:: Problem statement ::
Reproduce each record in the listing below exactly as written.

:: Task material ::
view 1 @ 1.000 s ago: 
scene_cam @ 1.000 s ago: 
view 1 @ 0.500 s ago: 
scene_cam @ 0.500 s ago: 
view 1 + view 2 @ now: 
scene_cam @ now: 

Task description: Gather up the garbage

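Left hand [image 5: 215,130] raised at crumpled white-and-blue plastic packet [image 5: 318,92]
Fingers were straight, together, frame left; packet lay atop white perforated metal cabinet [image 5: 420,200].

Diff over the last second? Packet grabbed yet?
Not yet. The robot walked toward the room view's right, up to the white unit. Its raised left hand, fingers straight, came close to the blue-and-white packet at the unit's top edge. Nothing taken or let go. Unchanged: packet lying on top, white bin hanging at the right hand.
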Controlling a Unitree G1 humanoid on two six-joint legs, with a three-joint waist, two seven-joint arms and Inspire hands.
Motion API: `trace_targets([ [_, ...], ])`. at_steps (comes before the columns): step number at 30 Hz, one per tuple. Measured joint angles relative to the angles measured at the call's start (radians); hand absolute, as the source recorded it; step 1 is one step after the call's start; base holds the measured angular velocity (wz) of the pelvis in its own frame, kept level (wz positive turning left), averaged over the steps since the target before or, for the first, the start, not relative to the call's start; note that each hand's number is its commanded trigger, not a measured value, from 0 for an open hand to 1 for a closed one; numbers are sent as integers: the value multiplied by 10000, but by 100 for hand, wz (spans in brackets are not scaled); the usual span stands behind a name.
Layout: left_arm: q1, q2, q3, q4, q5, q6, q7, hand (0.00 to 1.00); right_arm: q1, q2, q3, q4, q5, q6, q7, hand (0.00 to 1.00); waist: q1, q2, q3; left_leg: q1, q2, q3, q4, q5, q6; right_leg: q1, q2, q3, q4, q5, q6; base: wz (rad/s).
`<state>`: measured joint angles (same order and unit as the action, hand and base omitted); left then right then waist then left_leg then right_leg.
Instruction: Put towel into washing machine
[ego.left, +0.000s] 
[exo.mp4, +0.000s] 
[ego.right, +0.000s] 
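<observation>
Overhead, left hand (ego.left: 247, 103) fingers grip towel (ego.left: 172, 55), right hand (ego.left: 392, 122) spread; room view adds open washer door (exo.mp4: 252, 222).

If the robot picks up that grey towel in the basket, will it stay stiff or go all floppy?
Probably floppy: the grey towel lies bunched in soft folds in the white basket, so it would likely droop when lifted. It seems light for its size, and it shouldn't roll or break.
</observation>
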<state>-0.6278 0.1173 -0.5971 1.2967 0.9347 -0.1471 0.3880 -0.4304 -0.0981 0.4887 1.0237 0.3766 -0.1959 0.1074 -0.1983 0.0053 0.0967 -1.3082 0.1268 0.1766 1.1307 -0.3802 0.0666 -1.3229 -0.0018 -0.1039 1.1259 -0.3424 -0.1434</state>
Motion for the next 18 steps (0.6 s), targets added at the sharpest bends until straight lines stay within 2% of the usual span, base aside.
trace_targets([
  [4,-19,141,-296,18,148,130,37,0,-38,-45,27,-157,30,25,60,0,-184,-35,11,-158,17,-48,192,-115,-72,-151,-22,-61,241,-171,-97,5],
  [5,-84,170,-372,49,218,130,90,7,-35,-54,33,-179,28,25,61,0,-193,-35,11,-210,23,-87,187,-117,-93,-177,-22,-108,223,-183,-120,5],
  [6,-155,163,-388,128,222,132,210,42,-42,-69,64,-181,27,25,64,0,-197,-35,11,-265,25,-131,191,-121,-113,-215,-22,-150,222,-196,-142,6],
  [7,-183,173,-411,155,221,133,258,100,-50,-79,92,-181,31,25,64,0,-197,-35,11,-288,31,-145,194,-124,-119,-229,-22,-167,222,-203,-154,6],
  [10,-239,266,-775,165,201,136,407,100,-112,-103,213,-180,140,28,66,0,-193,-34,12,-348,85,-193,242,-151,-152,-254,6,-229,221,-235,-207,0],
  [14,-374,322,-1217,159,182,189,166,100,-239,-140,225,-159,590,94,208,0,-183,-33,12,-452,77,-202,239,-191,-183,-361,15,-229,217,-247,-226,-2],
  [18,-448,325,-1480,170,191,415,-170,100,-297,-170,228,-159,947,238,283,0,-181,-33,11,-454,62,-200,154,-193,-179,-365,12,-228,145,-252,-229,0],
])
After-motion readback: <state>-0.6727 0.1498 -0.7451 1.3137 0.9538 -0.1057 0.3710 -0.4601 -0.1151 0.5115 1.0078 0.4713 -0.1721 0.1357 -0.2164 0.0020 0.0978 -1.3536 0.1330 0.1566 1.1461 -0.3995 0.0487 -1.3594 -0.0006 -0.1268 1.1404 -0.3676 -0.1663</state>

:: Final answer ::
view 1 @ 1.000 s ago: 
scene_cam @ 1.000 s ago: 
view 1 @ 0.500 s ago: 
scene_cam @ 0.500 s ago: 
view 1 + view 2 @ now: 
scene_cam @ now: 

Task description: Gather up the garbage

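Left hand [image 5: 215,130] raised at crumpled white-and-blue plastic packet [image 5: 318,92]
Fingers were straight, together, frame left; packet lay atop white perforated metal cabinet [image 5: 420,200].

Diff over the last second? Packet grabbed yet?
Not yet. The robot walked toward the room view's right, up to the white unit. Its raised left hand, fingers straight, came close to the blue-and-white packet at the unit's top edge. Nothing taken or let go. Unchanged: packet lying on top, white bin hanging at the right hand.
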Controlling a Unitree G1 humanoid on two six-joint legs, with a three-joint waist, two seven-joint arms and Inspire hands.
Motion API: `trace_targets([ [_, ...], ])`. at_steps (comes before the columns): step number at 30 Hz, one per tuple. Measured joint angles relative to the angles measured at the call's start (radians); hand absolute, as the source recorded it; step 1 is one step after the call's start; base holds the measured angular velocity (wz) of the pelvis in its own frame, kept level (wz positive turning left), averaged over the steps since the target before or, for the first, the start, not relative to the call's start; note that each hand's number is its commanded trigger, not a measured value, from 0 for an open hand to 1 for a closed one; numbers are sent as integers: the value multiplied by 10000, but by 100 for hand, wz (spans in brackets are not scaled); the usual span stands behind a name.
Layout: left_arm: q1, q2, q3, q4, q5, q6, q7, hand (0.00 to 1.00); right_arm: q1, q2, q3, q4, q5, q6, q7, hand (0.00 to 1.00); waist: q1, q2, q3; left_leg: q1, q2, q3, q4, q5, q6; right_leg: q1, q2, q3, q4, q5, q6; base: wz (rad/s).
`<state>`: measured joint angles (same order and unit as the action, hand and base omitted); left then right then waist then left_leg then right_leg.
Instruction: Put towel into washing machine
[ego.left, +0.000s] 
[exo.mp4, +0.000s] 
[ego.right, +0.000s] 
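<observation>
Overhead, left hand (ego.left: 247, 103) fingers grip towel (ego.left: 172, 55), right hand (ego.left: 392, 122) spread; room view adds open washer door (exo.mp4: 252, 222).

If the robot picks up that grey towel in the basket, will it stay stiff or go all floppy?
Probably floppy: the grey towel lies bunched in soft folds in the white basket, so it would likely droop when lifted. It seems light for its size, and it shouldn't roll or break.
</observation>
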<state>-0.6278 0.1173 -0.5971 1.2967 0.9347 -0.1471 0.3880 -0.4304 -0.0981 0.4887 1.0237 0.3766 -0.1959 0.1074 -0.1983 0.0053 0.0967 -1.3082 0.1268 0.1766 1.1307 -0.3802 0.0666 -1.3229 -0.0018 -0.1039 1.1259 -0.3424 -0.1434</state>
Motion for the next 18 steps (0.6 s), targets added at the sharpest bends until straight lines stay within 2% of the usual span, base aside.
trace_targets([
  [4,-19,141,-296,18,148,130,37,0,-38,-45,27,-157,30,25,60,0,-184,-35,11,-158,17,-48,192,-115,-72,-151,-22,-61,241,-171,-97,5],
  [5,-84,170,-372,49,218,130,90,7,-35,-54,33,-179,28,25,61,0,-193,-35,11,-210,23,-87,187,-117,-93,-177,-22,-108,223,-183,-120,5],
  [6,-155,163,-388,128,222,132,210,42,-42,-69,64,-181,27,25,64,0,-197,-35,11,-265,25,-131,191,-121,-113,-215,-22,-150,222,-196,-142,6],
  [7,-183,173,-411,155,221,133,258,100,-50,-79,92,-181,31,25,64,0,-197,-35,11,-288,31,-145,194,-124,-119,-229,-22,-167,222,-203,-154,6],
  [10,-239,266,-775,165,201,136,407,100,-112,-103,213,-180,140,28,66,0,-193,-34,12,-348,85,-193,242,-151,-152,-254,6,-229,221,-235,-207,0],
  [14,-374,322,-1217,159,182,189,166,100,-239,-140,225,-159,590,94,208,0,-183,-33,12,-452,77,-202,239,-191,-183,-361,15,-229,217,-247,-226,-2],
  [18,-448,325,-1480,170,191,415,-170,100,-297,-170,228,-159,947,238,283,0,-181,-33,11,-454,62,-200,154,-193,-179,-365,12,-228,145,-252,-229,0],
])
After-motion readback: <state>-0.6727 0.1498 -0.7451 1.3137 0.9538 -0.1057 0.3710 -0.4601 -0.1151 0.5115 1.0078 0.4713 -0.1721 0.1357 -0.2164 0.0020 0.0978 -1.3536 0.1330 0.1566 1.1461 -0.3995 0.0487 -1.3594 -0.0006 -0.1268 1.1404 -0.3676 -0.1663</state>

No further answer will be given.